Mute swans now have a voice among the public and the state legislature in response to the state Department of Environmental Conservation’s revised plan to control the population of these birds, which are commonly seen on Long Island but are not native to this area.
The DEC announced in March of 2014 that they planned to kill or capture all of New York’s 2,000-plus free-ranging mute swans, the type of swan most commonly seen on Long Island, by 2025.
But, after tremendous public outcry, the state legislature nixed the plan, and the DEC unveiled an updated plan this March that, while it does not outright call for killing of swans, still calls for the dramatic reduction of their population, through the addling of swan eggs or the capture of the birds and transportation to captivity.
An awful lot of people don’t like the revised plan either, and a petition started a month ago on change.org has garnered nearly 4,000 signatures opposing it.
According to Goosewatch NYC, which started the petition, “the revised plan does not go nearly far enough in protecting mute swans, and we oppose its implementation…. Though the revised proposal takes a regional approach, free-ranging mute swans remain threatened across the state under the DEC’s new plan…because DEC would require strict control of mute swans through wing-clipping, sterilization, and other birth control methods.”

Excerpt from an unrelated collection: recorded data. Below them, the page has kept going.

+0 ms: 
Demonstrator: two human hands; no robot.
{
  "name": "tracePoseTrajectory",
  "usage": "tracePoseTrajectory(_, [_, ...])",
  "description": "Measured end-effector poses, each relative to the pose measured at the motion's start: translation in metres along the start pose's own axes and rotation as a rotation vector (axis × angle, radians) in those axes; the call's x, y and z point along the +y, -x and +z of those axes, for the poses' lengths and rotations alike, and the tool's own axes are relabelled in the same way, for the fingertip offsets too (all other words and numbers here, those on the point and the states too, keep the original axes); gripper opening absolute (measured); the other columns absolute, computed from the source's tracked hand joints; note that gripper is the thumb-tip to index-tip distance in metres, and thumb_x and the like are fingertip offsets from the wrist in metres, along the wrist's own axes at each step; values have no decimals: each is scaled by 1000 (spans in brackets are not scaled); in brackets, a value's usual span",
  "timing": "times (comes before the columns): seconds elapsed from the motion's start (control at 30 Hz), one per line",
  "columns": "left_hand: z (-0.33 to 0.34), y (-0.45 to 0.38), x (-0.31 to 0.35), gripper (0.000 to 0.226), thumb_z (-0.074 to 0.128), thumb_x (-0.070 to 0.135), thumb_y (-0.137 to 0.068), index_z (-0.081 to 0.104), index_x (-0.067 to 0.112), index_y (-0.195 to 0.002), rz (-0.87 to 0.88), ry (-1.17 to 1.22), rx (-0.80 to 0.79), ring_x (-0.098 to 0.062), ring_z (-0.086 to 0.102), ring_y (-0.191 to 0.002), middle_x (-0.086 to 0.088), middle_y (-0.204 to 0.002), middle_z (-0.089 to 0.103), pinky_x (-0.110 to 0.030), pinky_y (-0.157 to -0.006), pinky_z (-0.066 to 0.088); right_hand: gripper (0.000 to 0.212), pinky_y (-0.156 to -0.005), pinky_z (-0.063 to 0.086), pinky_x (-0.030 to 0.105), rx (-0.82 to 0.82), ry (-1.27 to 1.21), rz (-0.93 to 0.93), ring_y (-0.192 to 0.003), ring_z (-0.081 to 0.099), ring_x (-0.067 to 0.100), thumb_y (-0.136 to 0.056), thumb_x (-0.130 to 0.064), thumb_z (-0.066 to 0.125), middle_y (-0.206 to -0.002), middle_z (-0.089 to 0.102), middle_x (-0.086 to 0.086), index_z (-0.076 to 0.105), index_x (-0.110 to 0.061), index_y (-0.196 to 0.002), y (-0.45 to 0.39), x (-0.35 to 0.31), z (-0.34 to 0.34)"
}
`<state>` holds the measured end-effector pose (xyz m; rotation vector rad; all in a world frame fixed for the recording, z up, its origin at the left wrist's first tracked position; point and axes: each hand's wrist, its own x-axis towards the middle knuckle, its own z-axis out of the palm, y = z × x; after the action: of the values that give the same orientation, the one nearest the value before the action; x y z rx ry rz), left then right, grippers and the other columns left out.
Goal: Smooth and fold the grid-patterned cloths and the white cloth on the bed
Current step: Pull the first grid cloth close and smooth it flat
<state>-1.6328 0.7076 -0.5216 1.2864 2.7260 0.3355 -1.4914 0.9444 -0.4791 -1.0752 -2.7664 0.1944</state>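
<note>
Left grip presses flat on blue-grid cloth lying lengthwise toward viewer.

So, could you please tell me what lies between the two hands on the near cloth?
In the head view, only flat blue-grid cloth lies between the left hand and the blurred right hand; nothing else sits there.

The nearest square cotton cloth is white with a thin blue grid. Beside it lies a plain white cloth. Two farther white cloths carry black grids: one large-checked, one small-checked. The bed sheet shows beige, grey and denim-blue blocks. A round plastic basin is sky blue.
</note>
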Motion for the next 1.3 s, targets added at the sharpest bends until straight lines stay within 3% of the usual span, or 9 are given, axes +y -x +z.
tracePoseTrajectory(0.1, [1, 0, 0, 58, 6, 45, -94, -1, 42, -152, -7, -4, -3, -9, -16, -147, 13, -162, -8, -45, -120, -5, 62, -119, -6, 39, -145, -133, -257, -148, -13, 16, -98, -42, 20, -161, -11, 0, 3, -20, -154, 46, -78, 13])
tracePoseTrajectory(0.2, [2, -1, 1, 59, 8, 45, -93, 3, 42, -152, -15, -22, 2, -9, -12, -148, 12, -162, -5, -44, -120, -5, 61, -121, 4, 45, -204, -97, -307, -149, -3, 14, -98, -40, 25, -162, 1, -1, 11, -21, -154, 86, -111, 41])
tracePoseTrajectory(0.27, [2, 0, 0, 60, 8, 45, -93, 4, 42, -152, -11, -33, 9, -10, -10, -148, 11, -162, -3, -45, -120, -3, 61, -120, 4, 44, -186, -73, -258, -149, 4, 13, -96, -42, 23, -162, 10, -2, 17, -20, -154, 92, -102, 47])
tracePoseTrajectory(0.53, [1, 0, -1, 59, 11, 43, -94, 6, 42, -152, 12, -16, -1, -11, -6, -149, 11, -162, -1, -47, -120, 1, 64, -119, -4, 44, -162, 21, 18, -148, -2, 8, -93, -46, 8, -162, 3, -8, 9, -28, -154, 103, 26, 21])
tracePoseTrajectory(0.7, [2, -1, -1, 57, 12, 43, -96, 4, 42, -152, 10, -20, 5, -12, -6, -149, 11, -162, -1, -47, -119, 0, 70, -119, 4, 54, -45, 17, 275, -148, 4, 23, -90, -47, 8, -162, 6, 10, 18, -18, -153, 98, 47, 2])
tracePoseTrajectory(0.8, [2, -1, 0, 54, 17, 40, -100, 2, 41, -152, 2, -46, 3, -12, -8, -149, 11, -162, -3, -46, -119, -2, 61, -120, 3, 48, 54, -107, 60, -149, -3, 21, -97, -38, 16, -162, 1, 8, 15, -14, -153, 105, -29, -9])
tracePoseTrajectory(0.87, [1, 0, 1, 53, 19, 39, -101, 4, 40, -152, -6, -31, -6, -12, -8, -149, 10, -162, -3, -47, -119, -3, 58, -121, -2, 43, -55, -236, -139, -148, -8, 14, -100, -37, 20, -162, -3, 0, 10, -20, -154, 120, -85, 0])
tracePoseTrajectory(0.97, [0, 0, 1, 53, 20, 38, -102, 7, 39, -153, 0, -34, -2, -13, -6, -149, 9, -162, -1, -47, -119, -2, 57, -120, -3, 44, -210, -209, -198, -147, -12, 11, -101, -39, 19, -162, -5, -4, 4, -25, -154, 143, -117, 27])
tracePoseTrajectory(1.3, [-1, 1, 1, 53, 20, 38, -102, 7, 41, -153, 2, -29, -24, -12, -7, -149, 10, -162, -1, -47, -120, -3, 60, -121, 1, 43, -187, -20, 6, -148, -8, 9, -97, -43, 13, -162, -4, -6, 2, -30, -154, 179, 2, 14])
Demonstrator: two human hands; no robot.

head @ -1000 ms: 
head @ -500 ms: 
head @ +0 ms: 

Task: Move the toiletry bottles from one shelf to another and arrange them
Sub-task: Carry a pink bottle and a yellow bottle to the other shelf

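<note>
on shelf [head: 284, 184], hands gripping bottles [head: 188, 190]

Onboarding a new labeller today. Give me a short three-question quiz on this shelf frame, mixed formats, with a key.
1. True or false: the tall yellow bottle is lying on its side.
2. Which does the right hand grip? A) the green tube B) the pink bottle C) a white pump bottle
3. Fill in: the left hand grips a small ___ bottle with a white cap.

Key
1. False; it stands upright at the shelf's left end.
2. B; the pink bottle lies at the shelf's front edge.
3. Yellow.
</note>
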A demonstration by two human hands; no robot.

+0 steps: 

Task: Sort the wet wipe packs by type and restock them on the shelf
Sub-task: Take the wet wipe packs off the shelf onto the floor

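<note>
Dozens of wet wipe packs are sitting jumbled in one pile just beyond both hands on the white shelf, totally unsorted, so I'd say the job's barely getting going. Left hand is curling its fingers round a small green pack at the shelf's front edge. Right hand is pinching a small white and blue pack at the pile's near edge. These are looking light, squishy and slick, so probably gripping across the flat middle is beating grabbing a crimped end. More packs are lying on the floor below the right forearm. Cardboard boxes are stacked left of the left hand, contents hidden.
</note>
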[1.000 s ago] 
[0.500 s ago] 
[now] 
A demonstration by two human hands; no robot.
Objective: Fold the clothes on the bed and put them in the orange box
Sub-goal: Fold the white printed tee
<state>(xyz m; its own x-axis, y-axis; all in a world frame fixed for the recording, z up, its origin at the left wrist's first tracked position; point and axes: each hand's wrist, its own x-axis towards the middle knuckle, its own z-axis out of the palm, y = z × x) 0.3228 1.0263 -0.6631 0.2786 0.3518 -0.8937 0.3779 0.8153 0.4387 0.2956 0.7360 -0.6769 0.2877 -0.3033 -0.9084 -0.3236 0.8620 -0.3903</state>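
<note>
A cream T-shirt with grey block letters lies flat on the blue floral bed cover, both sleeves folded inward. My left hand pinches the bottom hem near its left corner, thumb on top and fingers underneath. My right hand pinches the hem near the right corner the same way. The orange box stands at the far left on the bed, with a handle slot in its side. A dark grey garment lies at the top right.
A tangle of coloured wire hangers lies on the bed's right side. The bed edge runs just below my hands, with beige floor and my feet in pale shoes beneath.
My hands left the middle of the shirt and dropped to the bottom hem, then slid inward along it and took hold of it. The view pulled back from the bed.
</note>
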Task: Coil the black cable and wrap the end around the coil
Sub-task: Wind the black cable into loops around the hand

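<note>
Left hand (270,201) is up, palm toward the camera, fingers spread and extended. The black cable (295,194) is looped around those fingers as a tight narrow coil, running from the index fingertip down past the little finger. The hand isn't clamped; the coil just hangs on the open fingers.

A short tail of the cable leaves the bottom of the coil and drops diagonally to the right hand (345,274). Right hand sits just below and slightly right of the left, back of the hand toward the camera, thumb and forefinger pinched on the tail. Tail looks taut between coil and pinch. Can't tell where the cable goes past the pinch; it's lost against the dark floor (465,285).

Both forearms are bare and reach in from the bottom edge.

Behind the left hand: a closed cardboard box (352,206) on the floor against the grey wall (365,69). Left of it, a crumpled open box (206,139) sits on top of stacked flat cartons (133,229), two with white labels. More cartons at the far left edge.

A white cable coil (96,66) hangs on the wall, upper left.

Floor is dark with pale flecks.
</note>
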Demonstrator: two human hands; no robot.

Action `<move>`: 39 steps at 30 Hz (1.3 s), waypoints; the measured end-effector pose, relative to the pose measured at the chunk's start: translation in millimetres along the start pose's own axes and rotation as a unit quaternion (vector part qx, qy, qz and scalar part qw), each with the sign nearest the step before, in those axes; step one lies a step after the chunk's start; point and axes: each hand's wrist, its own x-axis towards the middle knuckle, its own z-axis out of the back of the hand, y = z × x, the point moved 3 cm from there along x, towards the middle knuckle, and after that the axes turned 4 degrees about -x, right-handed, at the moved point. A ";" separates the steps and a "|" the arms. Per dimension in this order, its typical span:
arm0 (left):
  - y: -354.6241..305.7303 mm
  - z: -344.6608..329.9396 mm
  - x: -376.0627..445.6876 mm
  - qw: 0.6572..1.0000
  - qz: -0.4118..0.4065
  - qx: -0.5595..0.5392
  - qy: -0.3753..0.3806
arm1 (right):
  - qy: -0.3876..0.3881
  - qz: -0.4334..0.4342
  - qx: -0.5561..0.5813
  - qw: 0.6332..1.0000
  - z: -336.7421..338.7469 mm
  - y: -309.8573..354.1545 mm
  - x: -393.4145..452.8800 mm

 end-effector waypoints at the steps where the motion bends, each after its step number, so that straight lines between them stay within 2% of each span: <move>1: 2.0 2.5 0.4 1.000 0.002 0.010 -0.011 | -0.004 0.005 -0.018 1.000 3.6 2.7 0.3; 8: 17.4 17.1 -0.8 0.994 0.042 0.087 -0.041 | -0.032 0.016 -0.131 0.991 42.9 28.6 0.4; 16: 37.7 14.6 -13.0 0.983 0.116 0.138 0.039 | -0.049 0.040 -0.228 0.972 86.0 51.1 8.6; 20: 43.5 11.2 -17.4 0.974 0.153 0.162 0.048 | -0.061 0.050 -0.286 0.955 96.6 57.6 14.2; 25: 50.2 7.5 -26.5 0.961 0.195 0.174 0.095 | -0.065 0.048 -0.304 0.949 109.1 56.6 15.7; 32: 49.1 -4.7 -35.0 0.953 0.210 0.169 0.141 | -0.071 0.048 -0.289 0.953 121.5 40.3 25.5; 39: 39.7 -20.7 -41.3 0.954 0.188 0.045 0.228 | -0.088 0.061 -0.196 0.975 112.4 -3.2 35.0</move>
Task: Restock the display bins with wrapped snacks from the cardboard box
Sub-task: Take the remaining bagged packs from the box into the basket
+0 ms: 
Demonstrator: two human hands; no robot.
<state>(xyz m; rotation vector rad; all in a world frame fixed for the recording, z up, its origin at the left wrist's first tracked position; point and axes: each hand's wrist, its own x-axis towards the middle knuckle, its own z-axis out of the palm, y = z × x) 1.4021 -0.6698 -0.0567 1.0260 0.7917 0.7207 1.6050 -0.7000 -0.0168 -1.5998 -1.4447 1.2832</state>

“The DEC’s plan to drastically reduce the state’s mute swan population continues to rely on outdated and immaterial research,” they added. “New studies are needed to justify any control or killing. We remain strongly opposed to designation of mute swans as an invasive species, a subjective determination, and we remain concerned with the DEC’s objectives to completely eliminate free-ranging mute swans from New York State.”
A bill to place a moratorium on the DEC’s plan to label mute swans a “prohibited invasive species” passed the State Senate by a 60-1 vote on April 22, but the State Assembly has not yet voted on the bill in their chamber.
New York State Assemblyman Steve Engelbright, the chair of the Assembly Environmental Conservation Committee, opposes the new plan. He and East End Assemblyman Fred Thiele are among the co-sponsors of the Assembly version of the bill.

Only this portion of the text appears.